What do I have to achieve it?

5.- Strategic capability

This one is the resources and competences that you have (or need) to reach goals and objectives towards your vision and mission. If they are unique they become competitive advantages and are the tools you will use to add value and differentiate from competitors.

  • Question: What do we have to reach our goals (or objectives) better? Is it unique?
  • Review frequency: These might change with goals as well, but many of them will stay constant on a longer term if mission and vision do not change. However, they must be reviewed with a some frequency considering competition and customer behaviours.
  • Example: Proximity to a fitness centre, successful diet


How do I achieve it?

6.- Strategies

This one is about the long-term direction of the team or organisation and the actions to be taken. It is the result of putting together the previous questions generating a conceptual plan on: how to use the strategic capabilities to meet the objectives and goals which will take us to our vision and achieve our mission. Like in chess, you will have to plan the steps to follow, their sequence, the needed resources, the expected response of both competitors and customers and contingency plans if something does not go as expected. Strategy is the plan to reach the vision which may comprise the sequence of many different goals and objectives and the plan to make them work in that sequence.

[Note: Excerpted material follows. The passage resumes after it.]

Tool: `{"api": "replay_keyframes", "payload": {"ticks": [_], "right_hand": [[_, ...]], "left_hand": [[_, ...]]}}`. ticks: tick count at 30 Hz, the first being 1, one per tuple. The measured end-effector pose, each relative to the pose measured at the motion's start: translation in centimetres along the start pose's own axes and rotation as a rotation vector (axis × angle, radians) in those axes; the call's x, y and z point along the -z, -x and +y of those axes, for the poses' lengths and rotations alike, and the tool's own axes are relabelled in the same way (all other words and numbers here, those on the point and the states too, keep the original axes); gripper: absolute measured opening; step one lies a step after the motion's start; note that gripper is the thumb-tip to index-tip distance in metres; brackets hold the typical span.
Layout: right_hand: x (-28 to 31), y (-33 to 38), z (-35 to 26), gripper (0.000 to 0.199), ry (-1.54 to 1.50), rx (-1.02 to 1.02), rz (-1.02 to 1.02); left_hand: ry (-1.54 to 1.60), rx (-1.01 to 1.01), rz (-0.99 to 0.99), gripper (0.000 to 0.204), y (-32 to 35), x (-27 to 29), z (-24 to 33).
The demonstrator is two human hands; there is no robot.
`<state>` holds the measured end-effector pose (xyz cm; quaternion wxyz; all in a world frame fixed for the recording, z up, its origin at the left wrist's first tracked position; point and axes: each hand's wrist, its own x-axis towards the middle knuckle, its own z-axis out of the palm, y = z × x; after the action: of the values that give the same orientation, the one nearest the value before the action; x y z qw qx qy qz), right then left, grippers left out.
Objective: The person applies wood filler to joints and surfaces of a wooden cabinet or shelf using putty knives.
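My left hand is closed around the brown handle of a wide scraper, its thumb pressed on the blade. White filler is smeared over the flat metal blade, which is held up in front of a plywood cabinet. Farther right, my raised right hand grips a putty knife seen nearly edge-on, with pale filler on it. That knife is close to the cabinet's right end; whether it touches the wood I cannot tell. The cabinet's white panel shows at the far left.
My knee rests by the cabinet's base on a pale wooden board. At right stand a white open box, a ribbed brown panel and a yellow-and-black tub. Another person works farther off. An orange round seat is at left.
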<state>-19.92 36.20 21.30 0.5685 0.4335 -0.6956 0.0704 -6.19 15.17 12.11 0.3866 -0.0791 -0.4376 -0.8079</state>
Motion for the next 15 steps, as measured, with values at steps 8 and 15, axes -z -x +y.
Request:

  • Question: What plan should we follow?
  • Review frequency: Strategy should be revisited at least once a year, considering changes in competitive landscape, customer behaviour and/or our strategic capabilities.
  • Example: Exercise regularly, compete in half marathons, stick to the diet.

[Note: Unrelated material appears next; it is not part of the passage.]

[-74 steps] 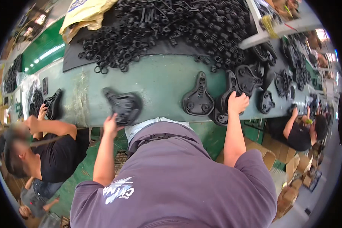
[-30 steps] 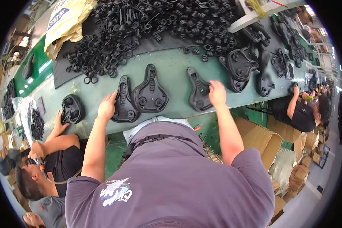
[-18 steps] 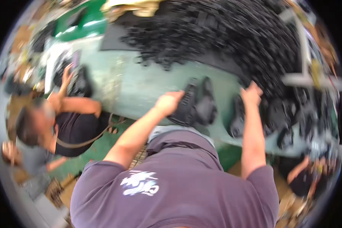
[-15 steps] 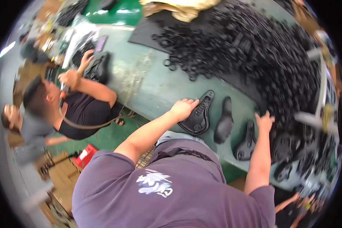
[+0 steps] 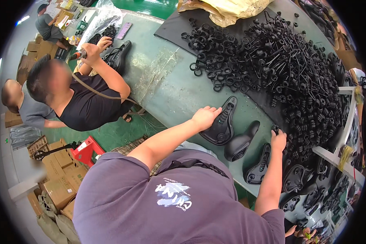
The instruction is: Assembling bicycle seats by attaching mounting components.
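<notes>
A black bicycle saddle point(image 5: 220, 129) lies underside up on the green-grey table. My left hand point(image 5: 206, 117) holds its left edge, fingers closed over the rim and the thumb hidden. My right hand point(image 5: 278, 141) pinches a small black ring-like part point(image 5: 275, 129) at the edge of the heap; its exact kind is too small to make out. Between my hands rests a second saddle point(image 5: 240, 143), tilted on its side. Another saddle point(image 5: 258, 166), underside up, is beside my right forearm.
A large heap of black rings, springs and rods point(image 5: 268, 57) covers the table's far right on a dark sheet. More saddles point(image 5: 293, 179) lie at right, near a white metal frame point(image 5: 333, 158). At left a co-worker point(image 5: 85, 97) holds a power driver point(image 5: 78, 55) over another saddle.
My right hand has closed its spread fingers on a small black part by the heap. The middle saddle now lies at a different tilt. My left hand stays on its saddle; the view has shifted.
</notes>
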`<action>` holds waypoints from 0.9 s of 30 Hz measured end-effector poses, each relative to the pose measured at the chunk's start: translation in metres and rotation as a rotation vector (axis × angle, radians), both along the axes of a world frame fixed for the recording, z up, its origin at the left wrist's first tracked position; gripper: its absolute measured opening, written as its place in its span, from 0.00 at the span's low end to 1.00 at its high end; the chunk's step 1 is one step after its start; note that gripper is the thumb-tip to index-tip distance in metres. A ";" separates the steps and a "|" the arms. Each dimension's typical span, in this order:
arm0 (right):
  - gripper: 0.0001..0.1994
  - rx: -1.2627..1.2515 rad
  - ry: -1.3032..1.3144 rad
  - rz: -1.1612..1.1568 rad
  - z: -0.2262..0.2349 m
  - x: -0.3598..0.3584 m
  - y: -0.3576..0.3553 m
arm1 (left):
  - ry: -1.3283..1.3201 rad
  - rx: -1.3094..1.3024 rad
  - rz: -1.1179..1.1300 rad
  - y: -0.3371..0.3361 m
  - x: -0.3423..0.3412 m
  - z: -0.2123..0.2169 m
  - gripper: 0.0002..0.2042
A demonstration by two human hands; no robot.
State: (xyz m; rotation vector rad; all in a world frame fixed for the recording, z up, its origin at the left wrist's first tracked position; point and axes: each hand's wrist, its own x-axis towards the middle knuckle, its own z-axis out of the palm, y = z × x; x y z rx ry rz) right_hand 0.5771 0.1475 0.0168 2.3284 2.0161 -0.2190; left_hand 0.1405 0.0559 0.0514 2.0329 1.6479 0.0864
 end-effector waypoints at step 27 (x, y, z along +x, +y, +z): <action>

7.- Business Model -> How do I achieve it?

It is the flow of the activities between the participating parties and their roles and responsibilities. It describes the structure of the product (or service) as well as the activities and information flows. The business model is the materialisation of the strategy in a clear operation plan to use the current strategic capabilities to meet the objectives and goals which will take us to our vision and achieve our mission.

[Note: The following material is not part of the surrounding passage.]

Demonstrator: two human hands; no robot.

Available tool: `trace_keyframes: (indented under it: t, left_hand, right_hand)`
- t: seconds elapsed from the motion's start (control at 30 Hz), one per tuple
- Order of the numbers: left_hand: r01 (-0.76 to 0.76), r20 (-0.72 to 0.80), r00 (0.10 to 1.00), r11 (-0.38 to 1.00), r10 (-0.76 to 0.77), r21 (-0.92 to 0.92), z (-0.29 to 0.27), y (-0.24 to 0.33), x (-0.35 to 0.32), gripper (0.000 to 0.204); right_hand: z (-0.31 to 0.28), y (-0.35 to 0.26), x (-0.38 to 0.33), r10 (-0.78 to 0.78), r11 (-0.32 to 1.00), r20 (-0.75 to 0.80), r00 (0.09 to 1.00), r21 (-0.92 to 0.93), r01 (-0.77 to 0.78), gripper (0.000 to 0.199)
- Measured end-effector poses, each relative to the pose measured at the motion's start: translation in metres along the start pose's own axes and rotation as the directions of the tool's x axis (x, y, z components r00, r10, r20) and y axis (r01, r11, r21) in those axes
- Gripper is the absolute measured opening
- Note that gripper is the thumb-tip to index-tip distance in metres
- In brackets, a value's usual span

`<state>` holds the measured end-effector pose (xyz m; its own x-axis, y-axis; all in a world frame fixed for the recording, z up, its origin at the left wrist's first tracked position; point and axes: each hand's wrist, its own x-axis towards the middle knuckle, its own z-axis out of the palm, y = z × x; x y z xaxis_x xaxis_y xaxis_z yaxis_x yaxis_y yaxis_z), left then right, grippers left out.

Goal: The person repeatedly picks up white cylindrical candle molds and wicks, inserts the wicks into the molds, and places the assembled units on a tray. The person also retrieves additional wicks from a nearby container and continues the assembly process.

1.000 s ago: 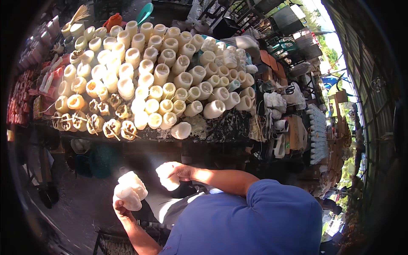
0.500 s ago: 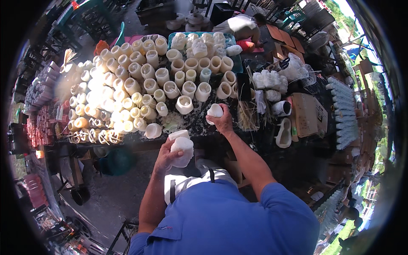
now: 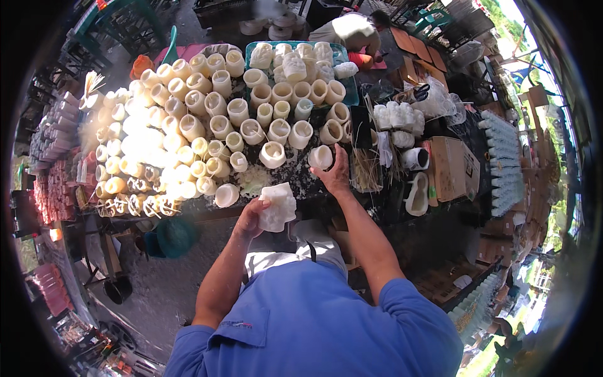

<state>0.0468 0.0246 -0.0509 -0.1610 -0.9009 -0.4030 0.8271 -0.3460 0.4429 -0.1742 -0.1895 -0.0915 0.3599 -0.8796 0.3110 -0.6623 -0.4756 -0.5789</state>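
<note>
White carved candle (image 3: 277,207), knobbly and pale, sits gripped in our left hand (image 3: 251,218); our right hand (image 3: 336,176) clasps a round cream candle (image 3: 320,157) on the counter (image 3: 301,182).

We see cream-white cups (image 3: 188,125); a white moulded piece (image 3: 277,206); a teal tray (image 3: 350,94); our plain blue shirt (image 3: 326,327).

Table: a dark table (image 3: 352,204) runs left to right.
Left half: packed rows of cream hollow cylinders (image 3: 207,125).
Far middle: teal tray (image 3: 352,94) loaded with white moulded pieces.
Right: white cups (image 3: 392,116), then a brown cardboard box (image 3: 455,166).
</note>
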Motion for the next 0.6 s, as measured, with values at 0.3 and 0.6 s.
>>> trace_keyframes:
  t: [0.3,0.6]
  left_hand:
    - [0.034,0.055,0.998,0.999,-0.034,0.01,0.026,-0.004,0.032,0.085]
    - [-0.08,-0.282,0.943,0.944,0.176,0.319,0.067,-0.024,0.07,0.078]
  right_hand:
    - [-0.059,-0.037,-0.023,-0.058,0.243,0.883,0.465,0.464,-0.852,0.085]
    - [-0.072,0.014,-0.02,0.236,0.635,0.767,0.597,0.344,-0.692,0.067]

  • Question: How do we execute the plan?
  • Review frequency: Business model is a long-term definition, and might only change if the long-term strategy changes. Therefore, it should be revisited once a year and be aware that big changes might be painful.
  • Example: Join a running club


Am I doing it right?

8.- Control

It is the monitoring to define whether the strategy is right to achieve the goals and objectives. It defines effectiveness and might suggest opportunities of improvement.

  • Question: How can we know if we are doing the right thing?
  • Review frequency: This one depends a lot on the life cycle of the goals, objectives and strategy. Some of them will need close monitoring and some of them will need some time to show any kind of response.
  • Example: Monitor weight, km run, times. Consider other strategies if the progress is not satisfactory.


This is a combination of the definitions in the literature I mentioned before and my own perspective, however it is important to clarify that there is no standard or official definition or boundaries between terms. Most of the time, each organization or person uses them according to subjective definitions. That is the reason why I strongly recommend to clarify them before starting any discussion based on them.